The Polish Physical Society (, PTF) is a professional scientific society of Polish physicists.

History
The Polish Physical Society was established during an organizational meeting on 11 April 1920 in Warsaw. Władysław Natanson was appointed the first president of the society. In 1932, the society's reports were reorganized into science journal Acta Physica Polonica. In 1949, the first issue of Postępy Fizyki magazine was published. Since 1951, the Polish Physical Society has been organizing physics olympiads across Poland. In 1970, the first issue of Reports on Mathematical Physics was published in Toruń.
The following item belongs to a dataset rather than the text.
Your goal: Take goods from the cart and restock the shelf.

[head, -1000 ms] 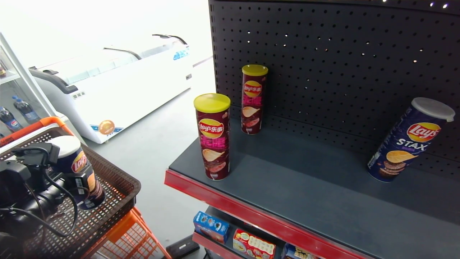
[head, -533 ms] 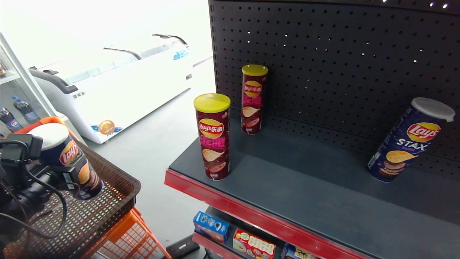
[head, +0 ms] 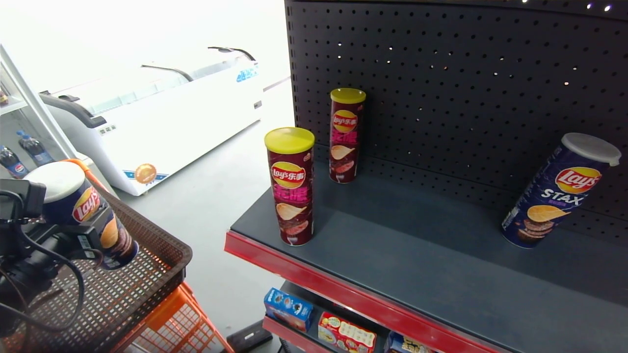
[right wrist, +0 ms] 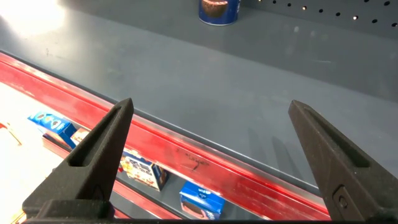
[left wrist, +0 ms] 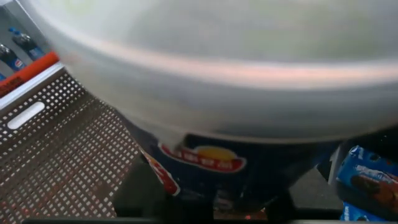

In 2005, the first direct elections of the society's governing body were held using electronic voting. In 2006, PTF has become a public benefit organization. The society has 1977 ordinary members as well as 18 supporting members. It consists of 19 regional centres located in Bydgoszcz, Białystok, Częstochowa, Gdańsk, Gliwice, Katowice, Kielce, Kraków, Lublin, Łódź, Opole, Poznań, Rzeszów, Słupsk, Szczecin, Toruń, Wrocław, Warszawa and Zielona Góra.

In 2008, the society established a department which deals with supporting women physicists, debunking stereotypes and encouraging girls to take up STEM subjects with particular emphasis on physics.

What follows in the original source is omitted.